Contexto
La seguridad alimentaria en China para productos importados está regulada por la GACC (General Administration of Customs of China) y los MRL chinos son establecidos por el GB 2763 (norma nacional de seguridad alimentaria). Este estándar se actualiza periódicamente y no siempre está sincronizado con los LMR europeos del Codex Alimentarius. Para la cereza fresca, el Protocolo Fitosanitario España-China de 2023 establece que la fruta debe cumplir con los LMR vigentes del GB 2763 en el momento de la exportación, lo que requiere que los exportadores conozcan y apliquen los límites chinos —no solo los europeos— en su programa de tratamientos.
Desarrollo
El análisis comparativo entre los LMR del Reglamento europeo 396/2005 y el GB 2763 chino para las materias activas más usadas en cerezo muestra discrepancias significativas en 18 sustancias. Las más relevantes para el programa de tratamientos típico español son: spinosad (LMR China 0,5 ppm vs 1 ppm UE) usado frecuentemente contra D. suzukii, thiamethoxam (0,05 vs 0,2 ppm) usado contra pulgones y thrips en floración, lambda-cihalotrina (0,1 vs 0,2 ppm) usado contra mosca de la cereza.
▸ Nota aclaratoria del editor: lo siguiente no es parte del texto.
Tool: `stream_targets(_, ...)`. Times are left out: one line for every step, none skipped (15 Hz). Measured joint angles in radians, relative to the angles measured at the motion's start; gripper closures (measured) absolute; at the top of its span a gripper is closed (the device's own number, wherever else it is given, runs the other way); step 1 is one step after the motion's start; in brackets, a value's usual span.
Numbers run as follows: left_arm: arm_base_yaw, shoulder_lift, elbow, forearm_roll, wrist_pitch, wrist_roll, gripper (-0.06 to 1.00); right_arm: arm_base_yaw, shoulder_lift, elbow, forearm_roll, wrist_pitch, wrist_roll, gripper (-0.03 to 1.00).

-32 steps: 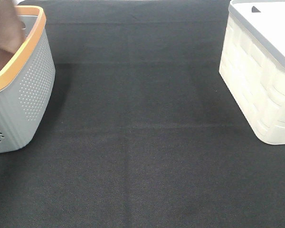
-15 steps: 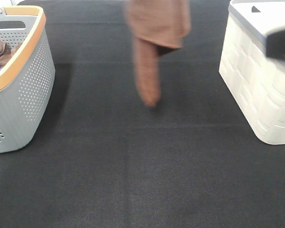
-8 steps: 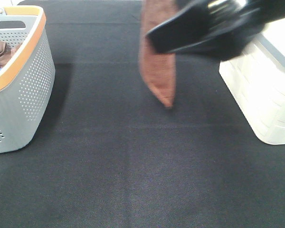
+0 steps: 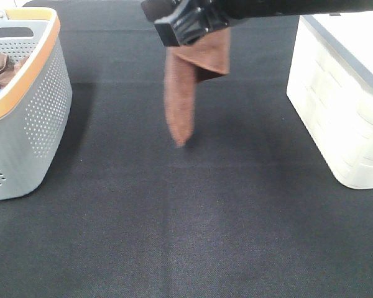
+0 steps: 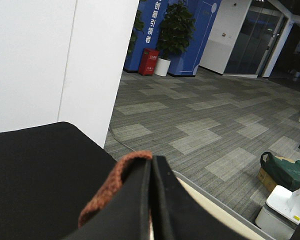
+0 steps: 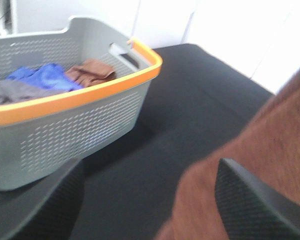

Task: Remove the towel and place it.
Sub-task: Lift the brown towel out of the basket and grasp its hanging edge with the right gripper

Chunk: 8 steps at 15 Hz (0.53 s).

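White wall (image 5: 30, 60), grey carpet-tile floor (image 5: 200, 125), potted plant (image 5: 176, 25), blue signboard (image 5: 202, 30), glass doors (image 5: 257, 45), black tabletop (image 4: 186, 217)

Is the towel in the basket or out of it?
Out. The towel hangs over the table, apart from the basket, pinched in the shut left pincer.

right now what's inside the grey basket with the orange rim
A crumpled blue cloth, a folded brown cloth and a grey cloth; whatever lies beneath them is covered.
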Motion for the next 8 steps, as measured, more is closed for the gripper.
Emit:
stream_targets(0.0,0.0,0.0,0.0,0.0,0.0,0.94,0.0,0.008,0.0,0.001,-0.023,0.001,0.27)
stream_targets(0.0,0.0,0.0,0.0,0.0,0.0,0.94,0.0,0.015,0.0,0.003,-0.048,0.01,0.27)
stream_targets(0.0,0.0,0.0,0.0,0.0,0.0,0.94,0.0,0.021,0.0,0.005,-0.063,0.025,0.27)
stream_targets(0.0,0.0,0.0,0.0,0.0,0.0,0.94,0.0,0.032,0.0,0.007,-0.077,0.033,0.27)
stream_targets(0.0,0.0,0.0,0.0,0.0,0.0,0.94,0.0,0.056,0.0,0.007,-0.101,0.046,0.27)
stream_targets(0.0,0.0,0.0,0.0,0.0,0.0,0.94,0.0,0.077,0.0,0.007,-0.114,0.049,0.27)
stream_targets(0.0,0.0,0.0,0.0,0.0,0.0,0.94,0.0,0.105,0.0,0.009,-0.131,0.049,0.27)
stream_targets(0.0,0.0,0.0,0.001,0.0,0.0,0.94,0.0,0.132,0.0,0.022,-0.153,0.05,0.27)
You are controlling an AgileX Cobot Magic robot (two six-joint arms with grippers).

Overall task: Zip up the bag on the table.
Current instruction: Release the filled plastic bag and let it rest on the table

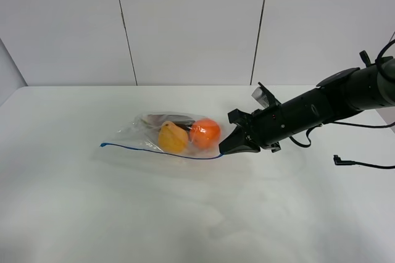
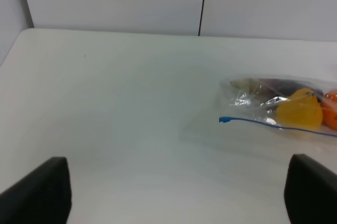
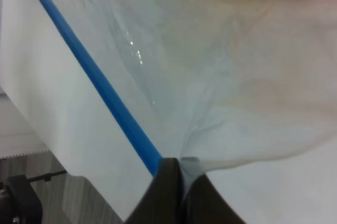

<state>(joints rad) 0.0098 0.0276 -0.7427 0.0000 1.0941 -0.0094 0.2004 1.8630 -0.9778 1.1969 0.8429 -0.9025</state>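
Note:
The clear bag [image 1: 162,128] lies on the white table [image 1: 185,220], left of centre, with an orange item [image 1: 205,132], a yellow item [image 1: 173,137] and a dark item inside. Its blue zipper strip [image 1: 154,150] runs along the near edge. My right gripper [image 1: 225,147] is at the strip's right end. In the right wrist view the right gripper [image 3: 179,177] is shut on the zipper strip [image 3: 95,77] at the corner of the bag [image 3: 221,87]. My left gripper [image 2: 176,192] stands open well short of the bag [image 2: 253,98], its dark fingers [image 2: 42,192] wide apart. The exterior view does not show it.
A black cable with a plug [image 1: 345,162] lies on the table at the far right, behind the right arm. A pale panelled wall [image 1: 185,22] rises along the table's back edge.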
La diferencia en spinosad es especialmente crítica porque su uso en las últimas semanas de campaña (control de D. suzukii en variedades tardías) puede llevar a residuos en el rango 0,3-0,8 ppm si el intervalo de seguridad no se respeta estrictamente.
Análisis
La gestión del riesgo de residuos para exportación a China implica tres pasos prácticos: (1) adaptar el programa de tratamientos desde el inicio de campaña usando solo materias activas que cumplan los LMR chinos (no solo los europeos), (2) respetar estrictamente los plazos de seguridad chinos para las materias activas con LMR diferencial, y (3) hacer análisis de residuos del producto final antes del envío. Este proceso añade coste y complejidad al programa fitosanitario, pero es el único camino para eliminar el riesgo de rechazo en aduana. Las empresas exportadoras a China con mayor experiencia han desarrollado protocolos específicos para sus proveedores que simplifican la gestión en campo.
Repercusiones
Para exportadores a China: Proporcionar a vuestros proveedores un listado de las materias activas permitidas/excluidas para los lotes destinados a China con 3 meses de antelación al inicio de campaña. Para cooperativas con socios que exportan a China: Segmentar los socios con destino China desde el principio y gestionar sus programas de tratamiento de forma separada. Mezclar lotes de parcelas con tratamientos no compatibles con China es el error más frecuente y costoso.
Qué vigilar
GB 2763 actualizado (disponible en chino en standardasambleas chinas o en inglés a través de servicios de traducción como Standards-China). Servicio de asesoramiento de residuos del MAPA para exportadores (consultas a través de la red de laboratorios de la Red Española de Laboratorios de Control Oficial de Productos Fitosanitarios). Boletín de alerta fitosanitaria de FEPEX para exportadores a mercados terceros con LMR no estándar.
Conclusión
El cumplimiento de los LMR chinos para cereza no es una barrera insurmontable, pero requiere una gestión proactiva y anticipada del programa fitosanitario. Los exportadores que integren los requisitos chinos desde el diseño del programa de tratamientos a principio de campaña —en lugar de intentar validar al final— reducen drásticamente el riesgo de incidencias en aduana. El coste del análisis de residuos previo al envío es la última línea de defensa y no puede sustituir a la gestión correcta en campo.